Where does this meaningless load of crap come from?


----------



## oldfart (Dec 22, 2017)

Nats121 said:


> Just like uber, you're trying hard to convince people that the animal we're watching that looks like a duck, quacks like a duck, flies like a duck, and shits like a duck is an elephant.
> 
> Despite your and uber's claims, uber is a TRANSPORTATION COMPANY.
> 
> ...


You are right to say that we don't get paid commissions. The fact is we pay a commission to Uber

We aren't assigned anything, we are made an offer that we can accept or reject

I get it, it would be nice if we were given all the details. But we aren't. We have to make a decision in a few seconds, based on limited information. Sometimes I make a little, sometimes a little more and sometimes I give my customer my card so they can call me next time. Roughly 20% of my income is from regular customers and that's growing

So I go back to something I've said here before. There are two kinds of Uber drivers; those that treat this as a job and those that treat it as a business.
If you see it as a job, I agree it's a lousy job, long hours for little pay and worse than that, you have no idea what that pay check is gonna be at the end of the week
We business owners see it differently, we see a low cost of entry, a fair return on investment and pretty good income potential (at least I do)

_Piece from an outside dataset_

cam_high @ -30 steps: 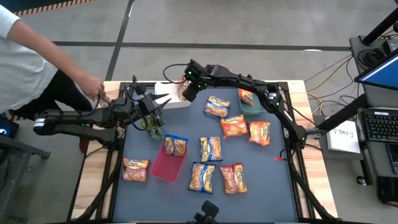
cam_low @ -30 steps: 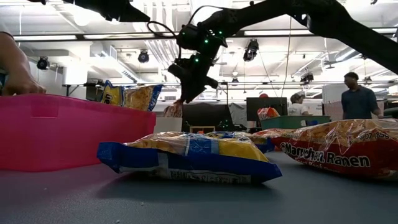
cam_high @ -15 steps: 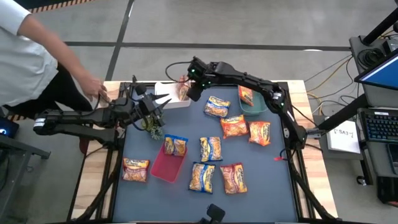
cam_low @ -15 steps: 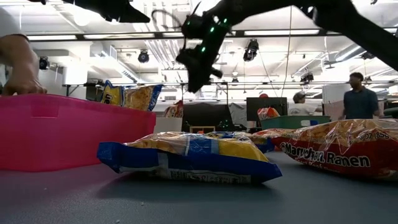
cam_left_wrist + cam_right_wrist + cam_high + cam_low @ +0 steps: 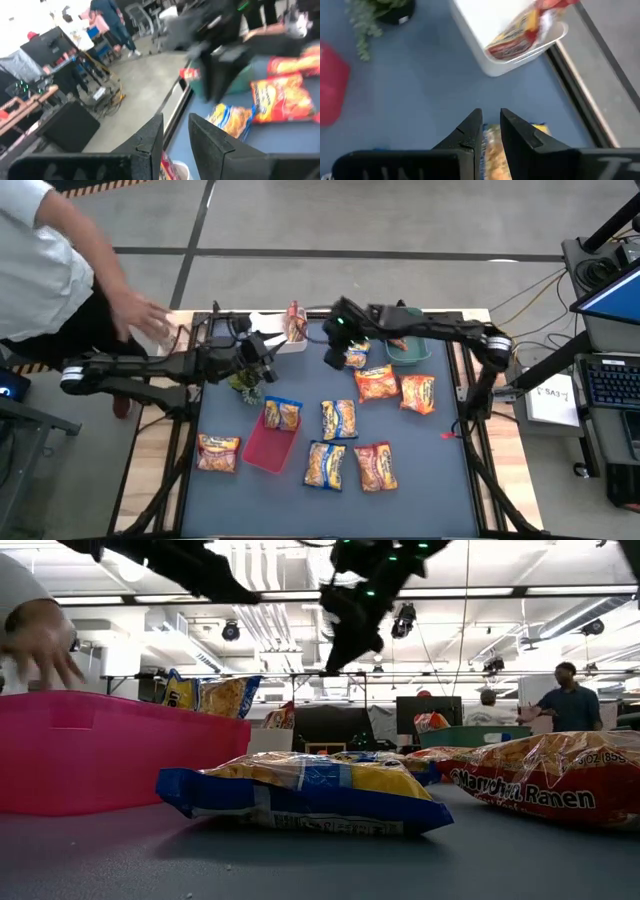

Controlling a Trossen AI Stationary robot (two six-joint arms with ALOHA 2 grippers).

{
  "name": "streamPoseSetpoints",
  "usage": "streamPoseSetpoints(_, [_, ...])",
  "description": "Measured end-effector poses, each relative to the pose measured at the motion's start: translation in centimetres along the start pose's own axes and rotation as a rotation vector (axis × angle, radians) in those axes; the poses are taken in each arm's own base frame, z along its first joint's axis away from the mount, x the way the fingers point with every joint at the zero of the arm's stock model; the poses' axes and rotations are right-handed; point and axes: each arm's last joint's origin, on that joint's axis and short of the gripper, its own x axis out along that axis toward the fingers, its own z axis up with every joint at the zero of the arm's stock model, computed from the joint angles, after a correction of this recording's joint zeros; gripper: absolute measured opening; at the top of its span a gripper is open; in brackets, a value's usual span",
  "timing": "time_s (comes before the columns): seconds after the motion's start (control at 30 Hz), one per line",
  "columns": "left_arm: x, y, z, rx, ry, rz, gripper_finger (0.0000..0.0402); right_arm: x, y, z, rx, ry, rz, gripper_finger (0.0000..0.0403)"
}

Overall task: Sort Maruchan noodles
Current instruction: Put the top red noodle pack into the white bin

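Several Maruchan packets lie flat on the blue mat, among them a blue-trim one [image 5: 350,352] and a red one [image 5: 377,383]. One red-trim packet [image 5: 295,320] [image 5: 520,32] stands on its edge in the white bin [image 5: 275,338], leaning on the bin's wall. Another packet [image 5: 395,335] sits in the green bin [image 5: 410,352]. My right gripper [image 5: 338,342] [image 5: 491,117] [image 5: 338,662] hangs shut and empty just above the blue-trim packet [image 5: 495,145]. My left gripper [image 5: 264,348] [image 5: 176,125] waits shut beside the small plant [image 5: 245,385].
A red tray [image 5: 268,448] lies near the mat's left, with a blue-trim packet [image 5: 283,413] on its far end. A person's hand [image 5: 148,318] reaches over the table's far left corner. In the low view a blue-trim packet [image 5: 300,790] lies close to the camera.
My right gripper has let go of the red-trim packet, which now stands in the white bin. The gripper has swung away toward the table's right and slightly nearer, ending over the blue-trim packet. My left gripper has shifted a little to the right. The person's hand has moved.
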Motion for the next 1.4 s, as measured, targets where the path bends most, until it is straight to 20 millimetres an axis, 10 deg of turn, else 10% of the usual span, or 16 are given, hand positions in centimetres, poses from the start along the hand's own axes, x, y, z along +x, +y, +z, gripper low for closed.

You may be right, maybe we are employees. But at least for now uber is getting away with treating us as independent contractors. And that's the way I like it. I'm on their side in this argument


----------



## Nats121 (Jul 19, 2017)

oldfart said:


> You are right to say that we don't get paid commissions. The fact is we pay a commission to Uber


I'll say it again, we pay NOTHING to uber.

The 84 cents per mile I get is the amount uber has CHOSEN to pay the DC drivers, period. The 29 cent "commission" or "fee" that you claim we pay that brings the "total" to $1.13 per mile is FAKE.

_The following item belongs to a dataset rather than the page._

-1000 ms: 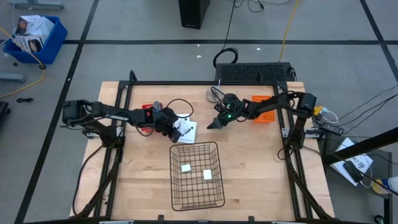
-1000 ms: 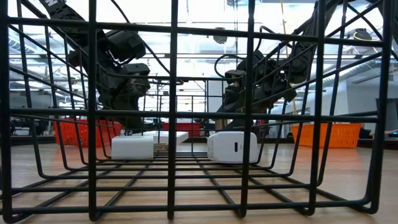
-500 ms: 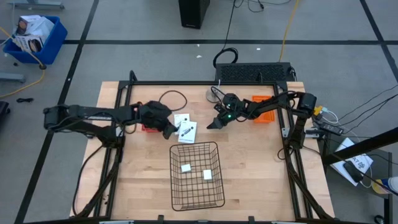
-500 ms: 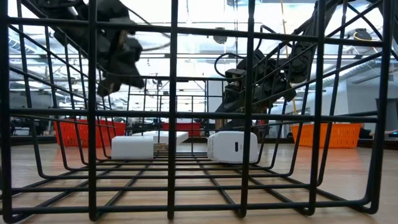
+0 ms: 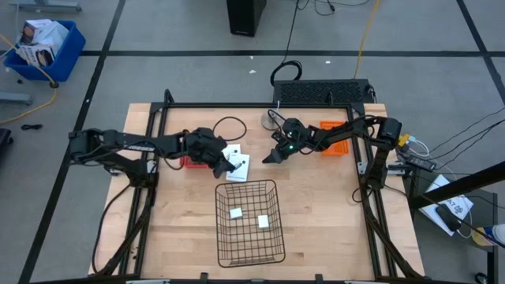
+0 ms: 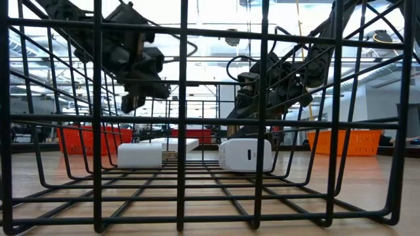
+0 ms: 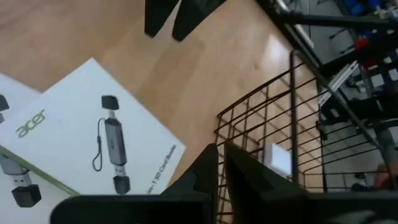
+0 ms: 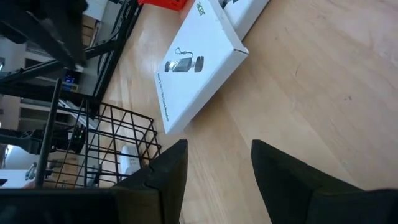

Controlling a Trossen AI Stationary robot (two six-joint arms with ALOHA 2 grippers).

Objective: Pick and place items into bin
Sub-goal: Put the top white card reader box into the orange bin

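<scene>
left gripper (image 5: 230, 165) hovers over the white card packets (image 5: 236, 163) on the counter (image 5: 316, 221), just behind the wire bin (image 5: 250, 223); fingers pressed together, empty. right gripper (image 5: 268, 158) waits beside the packets, fingers spread, holding nothing. two white blocks (image 5: 248, 217) lie in the bin.
</scene>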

As I already pointed out, if uber wanted to, they could end the charade today, and announce that 84 cents IS the pay rate and always has been since the last pay rate change.

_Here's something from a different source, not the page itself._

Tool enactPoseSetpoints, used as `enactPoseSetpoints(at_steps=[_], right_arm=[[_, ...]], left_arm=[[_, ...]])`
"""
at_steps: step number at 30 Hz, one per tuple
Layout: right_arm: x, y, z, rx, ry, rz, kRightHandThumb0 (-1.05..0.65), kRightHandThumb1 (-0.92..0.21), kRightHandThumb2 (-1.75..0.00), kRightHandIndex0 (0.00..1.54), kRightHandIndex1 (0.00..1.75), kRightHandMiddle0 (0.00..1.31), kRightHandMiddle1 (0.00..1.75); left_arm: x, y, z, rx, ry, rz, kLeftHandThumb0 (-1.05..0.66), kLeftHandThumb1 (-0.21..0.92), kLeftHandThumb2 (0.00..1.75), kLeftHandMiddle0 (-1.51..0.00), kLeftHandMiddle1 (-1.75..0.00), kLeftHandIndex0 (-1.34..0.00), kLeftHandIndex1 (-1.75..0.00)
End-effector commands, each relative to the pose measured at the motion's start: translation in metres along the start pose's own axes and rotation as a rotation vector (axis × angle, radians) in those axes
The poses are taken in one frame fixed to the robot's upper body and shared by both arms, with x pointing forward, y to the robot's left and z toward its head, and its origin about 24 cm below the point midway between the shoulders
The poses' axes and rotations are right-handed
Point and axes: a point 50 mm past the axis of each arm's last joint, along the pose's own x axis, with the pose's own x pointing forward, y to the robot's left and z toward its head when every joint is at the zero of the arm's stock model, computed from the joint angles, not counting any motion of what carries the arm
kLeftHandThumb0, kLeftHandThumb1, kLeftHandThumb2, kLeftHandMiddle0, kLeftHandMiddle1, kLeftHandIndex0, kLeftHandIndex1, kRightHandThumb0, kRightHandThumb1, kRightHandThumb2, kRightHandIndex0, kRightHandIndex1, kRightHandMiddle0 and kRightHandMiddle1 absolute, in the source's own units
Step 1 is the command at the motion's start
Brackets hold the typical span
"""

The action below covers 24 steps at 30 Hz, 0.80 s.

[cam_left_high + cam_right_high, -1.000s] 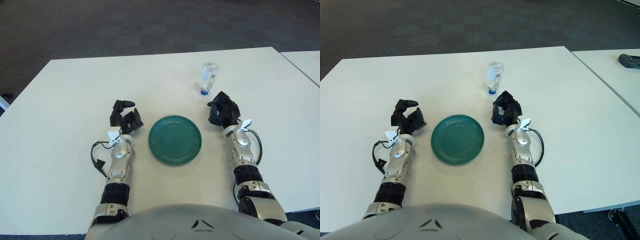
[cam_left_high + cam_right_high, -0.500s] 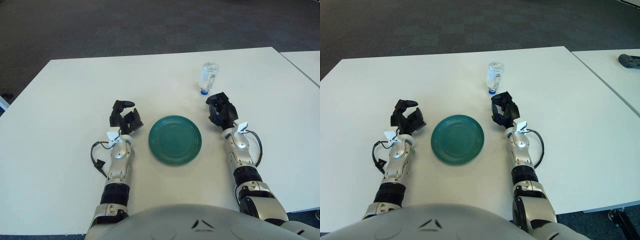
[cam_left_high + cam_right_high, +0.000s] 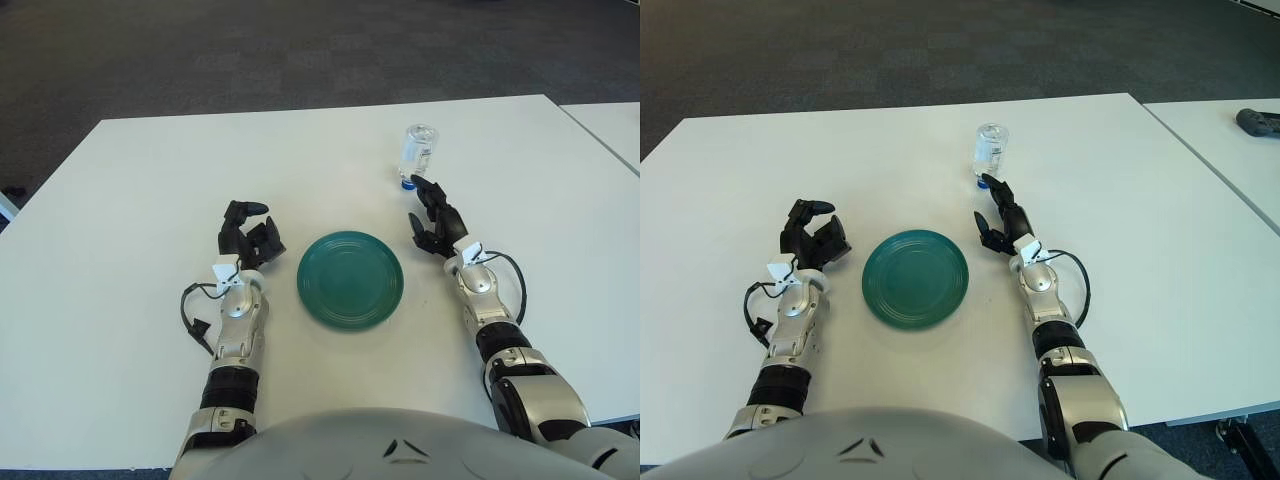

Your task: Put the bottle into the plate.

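A: What sits on the desk (image 3: 130, 200)?

B: A green plate (image 3: 350, 280) lies near the front middle. A clear bottle (image 3: 417, 155) with a blue cap lies on its side at about one o'clock from the plate, well apart from it, cap end toward the robot. It is not in the plate.

A: Anything between them?

B: Only the right hand (image 3: 432, 222), which shows at about two o'clock from the plate, between plate and bottle. Its fingers are spread and hold nothing; the fingertips reach close to the bottle's cap, though I cannot tell whether they touch it.

A: And the other one?

B: The left hand (image 3: 246, 238) shows at nine o'clock from the plate, fingers loosely curled around nothing.

A: Any writing?

B: The bottle carries a pale label, too small to read. A second desk's (image 3: 1230, 140) corner shows at far right, with a dark object (image 3: 1258, 121) on it.
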Motion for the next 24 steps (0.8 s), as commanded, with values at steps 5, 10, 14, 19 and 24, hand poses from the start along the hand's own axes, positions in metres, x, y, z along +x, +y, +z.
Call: enactPoseSetpoints(at_steps=[5,10,14,19,24], right_arm=[[-0.0025,-0.0022,-0.0083,0.025,0.044,0.025,-1.05,-0.92,-0.71,0.0,0.0,0.0,0.0],[-0.0015,-0.0042,-0.0099,0.023,0.05,0.048,-1.05,-0.92,-0.69,0.0,0.0,0.0,0.0],[-0.0017,-0.0055,-0.0107,0.017,0.051,0.069,-1.05,-0.92,-0.67,0.0,0.0,0.0,0.0],[-0.0027,-0.0063,-0.0113,0.021,0.048,0.087,-1.05,-0.92,-0.64,0.0,0.0,0.0,0.0],[-0.0033,-0.0075,-0.0113,0.022,0.044,0.105,-1.05,-0.92,-0.63,0.0,0.0,0.0,0.0]], left_arm=[[-0.0027,-0.0036,-0.002,-0.033,0.004,0.002,-0.47,0.37,1.25,-1.26,-1.75,-0.58,-1.75],[-0.0028,-0.0028,-0.0022,-0.032,0.005,0.002,-0.46,0.37,1.25,-1.25,-1.75,-0.57,-1.75],[-0.0027,-0.0028,-0.0024,-0.033,0.006,0.004,-0.46,0.37,1.24,-1.25,-1.75,-0.57,-1.75],[-0.0033,-0.0021,-0.0025,-0.034,0.007,0.005,-0.46,0.38,1.24,-1.25,-1.75,-0.57,-1.75],[-0.0035,-0.0013,-0.0024,-0.037,0.008,0.007,-0.46,0.38,1.24,-1.25,-1.75,-0.57,-1.75]])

The govt would never allow companies to list inflated pay rates for employees who are then charged "commissions" or "fees". It would be considered wage fraud.

When Walmart lists $12 per hour as the rate of pay, that's what the worker gets, not $16 per hour minus a fictitious $4 "fee".


oldfart said:


> We aren't assigned anything, we are made an offer that we can accept or reject


Uber selects the driver (dispatches) who they want to perform the labor. They driver may or may not accept the work offer. Declining "too many" offers used to get X drivers terminated (and still can with Eats according to the Eats contract).

EVERY EMPLOYEE in the USA is free to choose to reject work offers too, and just like uber drivers (before the California deal), they will face the possible consequence (termination) for making that choice.


oldfart said:


> I get it, it would be nice if we were given all the details. But we aren't. We have to make a decision in a few seconds, based on limited information.


That's a truly asinine way to run a business.


oldfart said:


> sometimes I give my customer my card so they can call me next time. Roughly 20% of my income is from regular customers and that's growing


You better be careful that you don't hand it to an uber employee, especially an exec or else you'll find your self terminated.


oldfart said:


> So I go back to something I've said here before. There are two kinds of Uber drivers; those that treat this as a job and those that treat it as a business.


The vast majority of drivers have always treated it as a job, despite travis' attempts to convince drivers that they were "entrepreneurs"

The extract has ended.